=== WORK TO COMPLETE ===
What is wanted is the full listing, word for word, without its pictures.

START RAW DATA

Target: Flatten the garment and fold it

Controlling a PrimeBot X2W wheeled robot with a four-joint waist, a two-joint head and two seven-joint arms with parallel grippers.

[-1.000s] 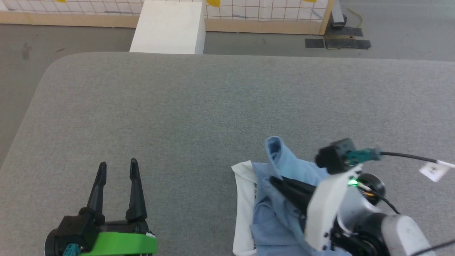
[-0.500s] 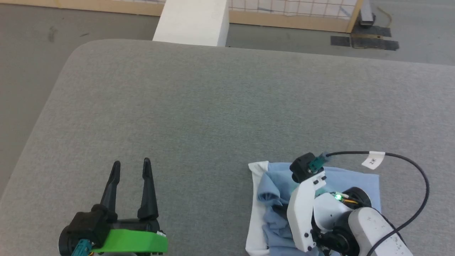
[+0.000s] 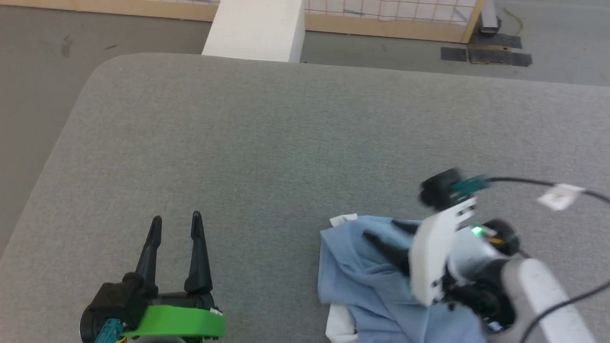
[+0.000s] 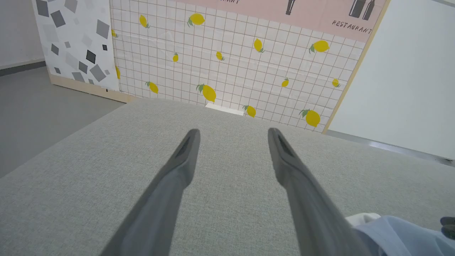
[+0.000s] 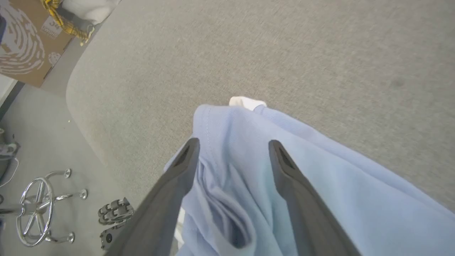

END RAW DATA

=== YOUR SOLUTION ===
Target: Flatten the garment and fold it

Controlling a PrimeBot X2W wheeled robot with a four-joint waist, a two-joint head and two seven-joint arms with parallel grippers.

[-1.000s] 
[-0.500s] 
[+0.000s] 
[+0.000s] 
[+0.000s] 

What precedes this is the full answer.